Un equilibrio non facile, che richiede una maturazione in un cammino di fede: “Il progetto sta muovendo i primi passi — spiega il delegato del vescovo -. Per il momento affrontiamo un discorso strettamente spirituale nella prospettiva dell’antropologia cristiana.
Andando avanti, poi, approfondiremo in maniera più esplicita il rapporto tra la Sacra Scrittura e la condizione omosessuale, senza svilire lo spessore del dato biblico, anche in quegli aspetti che possono essere scomodi”.

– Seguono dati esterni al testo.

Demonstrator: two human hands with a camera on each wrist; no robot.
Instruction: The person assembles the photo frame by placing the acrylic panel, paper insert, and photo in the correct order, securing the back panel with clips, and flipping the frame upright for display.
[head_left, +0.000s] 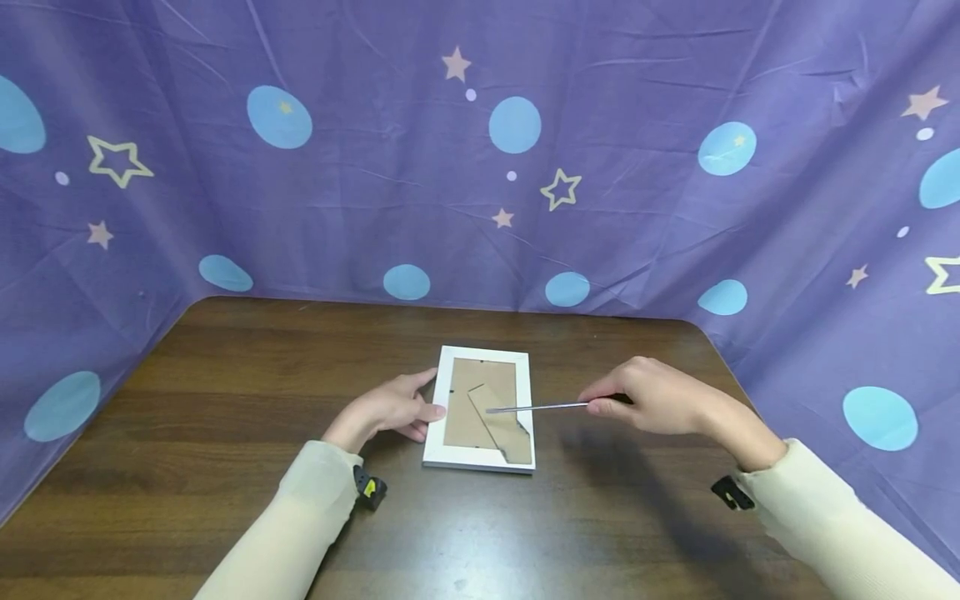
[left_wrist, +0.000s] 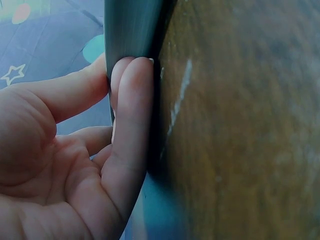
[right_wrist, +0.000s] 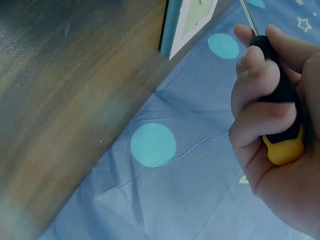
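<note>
A white photo frame (head_left: pixel 465 456) lies back side up on the table, its brown backing board (head_left: pixel 459 421) and slanted easel stand (head_left: pixel 495 417) showing. My left hand (head_left: pixel 393 407) grips its left edge, thumb on the top face. In the left wrist view the fingers (left_wrist: pixel 132 95) press against the frame's side (left_wrist: pixel 131 30). My right hand (head_left: pixel 648 396) holds a screwdriver (head_left: pixel 551 407) with a thin metal shaft that reaches across the frame, its tip over the easel stand in the head view. The right wrist view shows fingers wrapped around the black and yellow handle (right_wrist: pixel 285 150).
The brown wooden table (head_left: pixel 225 392) carries the frame near its middle. A purple cloth (head_left: pixel 360 183) with stars and blue dots hangs behind and along both sides. A black wrist camera (head_left: pixel 369 487) sits at the left cuff, another black device (head_left: pixel 732 493) at the right.
</note>
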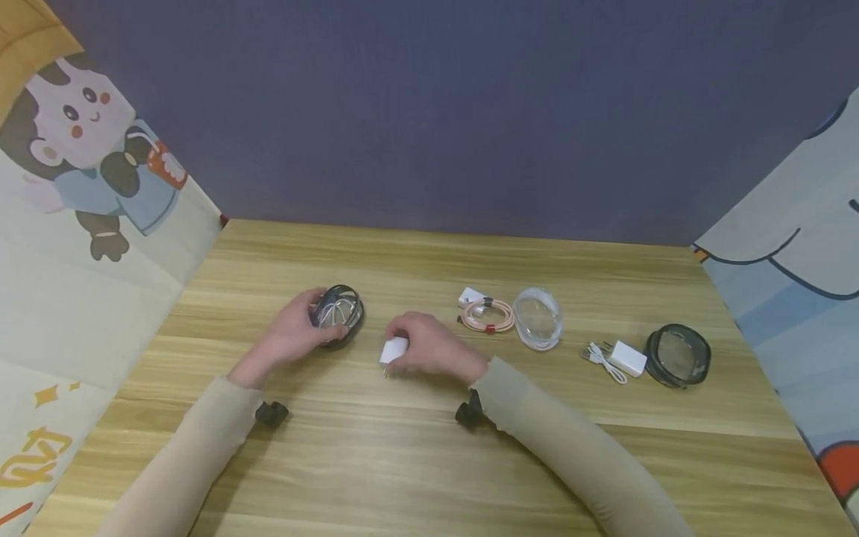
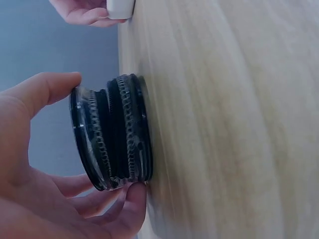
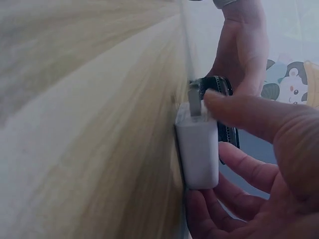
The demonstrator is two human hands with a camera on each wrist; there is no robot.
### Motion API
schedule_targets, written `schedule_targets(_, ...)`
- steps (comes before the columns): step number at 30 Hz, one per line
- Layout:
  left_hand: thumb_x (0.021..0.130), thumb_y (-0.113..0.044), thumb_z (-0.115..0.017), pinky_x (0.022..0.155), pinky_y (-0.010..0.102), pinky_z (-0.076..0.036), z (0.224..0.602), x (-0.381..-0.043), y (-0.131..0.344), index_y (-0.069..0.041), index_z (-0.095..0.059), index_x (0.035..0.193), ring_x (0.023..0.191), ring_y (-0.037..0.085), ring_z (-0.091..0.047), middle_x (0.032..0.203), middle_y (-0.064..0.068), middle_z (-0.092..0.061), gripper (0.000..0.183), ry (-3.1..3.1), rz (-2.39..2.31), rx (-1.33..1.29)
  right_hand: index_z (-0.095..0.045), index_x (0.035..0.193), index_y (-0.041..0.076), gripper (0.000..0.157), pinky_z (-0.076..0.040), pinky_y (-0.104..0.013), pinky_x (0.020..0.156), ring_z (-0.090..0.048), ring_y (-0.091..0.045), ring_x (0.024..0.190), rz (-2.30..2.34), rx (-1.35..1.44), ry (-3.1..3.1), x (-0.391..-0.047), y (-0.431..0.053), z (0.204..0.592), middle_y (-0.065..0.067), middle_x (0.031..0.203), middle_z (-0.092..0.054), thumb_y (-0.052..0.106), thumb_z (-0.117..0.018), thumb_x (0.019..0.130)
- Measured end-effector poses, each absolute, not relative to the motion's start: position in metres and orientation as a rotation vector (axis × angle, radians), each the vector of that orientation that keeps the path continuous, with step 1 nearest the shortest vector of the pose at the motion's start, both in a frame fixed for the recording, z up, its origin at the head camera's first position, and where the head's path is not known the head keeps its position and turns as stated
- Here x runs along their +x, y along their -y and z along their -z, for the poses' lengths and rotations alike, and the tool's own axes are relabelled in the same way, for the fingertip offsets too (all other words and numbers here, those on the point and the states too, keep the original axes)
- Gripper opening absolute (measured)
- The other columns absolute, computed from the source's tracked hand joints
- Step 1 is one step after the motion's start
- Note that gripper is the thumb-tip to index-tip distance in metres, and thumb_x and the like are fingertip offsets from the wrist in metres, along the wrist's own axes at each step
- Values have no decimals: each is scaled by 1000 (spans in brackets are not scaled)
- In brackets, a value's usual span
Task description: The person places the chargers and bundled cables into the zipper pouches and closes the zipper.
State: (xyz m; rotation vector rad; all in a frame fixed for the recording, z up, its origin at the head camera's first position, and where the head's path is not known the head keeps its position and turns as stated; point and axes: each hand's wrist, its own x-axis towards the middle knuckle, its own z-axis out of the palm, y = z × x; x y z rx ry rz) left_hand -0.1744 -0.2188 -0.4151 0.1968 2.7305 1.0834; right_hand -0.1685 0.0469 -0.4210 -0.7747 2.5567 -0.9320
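A round black zip case with a see-through top sits on the table at left of centre, and a white cable shows inside it. My left hand holds this case between thumb and fingers; the left wrist view shows its zips edge-on. To the right, a white plug charger is pinched by my right hand, its metal prongs pointing toward my body. In the right wrist view the thumb lies near the prongs, with the other fingers along the opposite end. The charger is close to the wood surface; contact is unclear.
Right of my hands lie another white charger, a pink coiled cable and a white-rimmed clear round case. Farther right are a white cable, a white charger and a black round case. A dark blue panel stands behind the table.
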Motion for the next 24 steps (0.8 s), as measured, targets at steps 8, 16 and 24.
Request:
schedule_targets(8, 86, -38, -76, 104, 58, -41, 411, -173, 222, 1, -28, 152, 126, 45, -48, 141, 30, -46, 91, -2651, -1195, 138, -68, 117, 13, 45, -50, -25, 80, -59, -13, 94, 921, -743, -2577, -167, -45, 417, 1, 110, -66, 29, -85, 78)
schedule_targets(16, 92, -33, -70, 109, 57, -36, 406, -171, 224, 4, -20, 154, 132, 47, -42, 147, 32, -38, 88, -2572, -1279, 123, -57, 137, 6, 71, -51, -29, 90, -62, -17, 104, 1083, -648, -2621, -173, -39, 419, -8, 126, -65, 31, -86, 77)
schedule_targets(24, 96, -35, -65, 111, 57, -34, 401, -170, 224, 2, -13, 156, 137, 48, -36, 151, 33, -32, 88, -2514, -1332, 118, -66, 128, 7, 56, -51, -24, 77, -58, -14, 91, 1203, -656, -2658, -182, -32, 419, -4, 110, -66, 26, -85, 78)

Un impegno e una sfida delicata, ma assunta in maniera decisa dalla diocesi di Cremona. Sergio è fiero del gruppo: “Ne esistono tanti altri in Italia; alcuni hanno uno stile più duro e rivendicativo, altri, come il nostro, sono più aperti all’ascolto e al dialogo. Come si fa con una madre, in piena libertà”. E con fiducia nell’iniziativa del vescovo e nel suo delegato don Antonio.
“Alle querce di Mamre” – come per Abramo nell’episodio della Genesi che dà il nome al gruppo – è la storia di un incontro oltre le sofferenze, di un desiderio di sentirsi accolti e di una disponibilità ad accogliere in piena fedeltà al magistero della Chiesa. La storia di un cammino che, alla luce della carità e della verità della Parola, può superare le rotture e le sofferenze.
“La fede – scrivevano i cinque ispiratori della proposta – e non l’omosessualità dovrebbe essere il collante di questo gruppo”.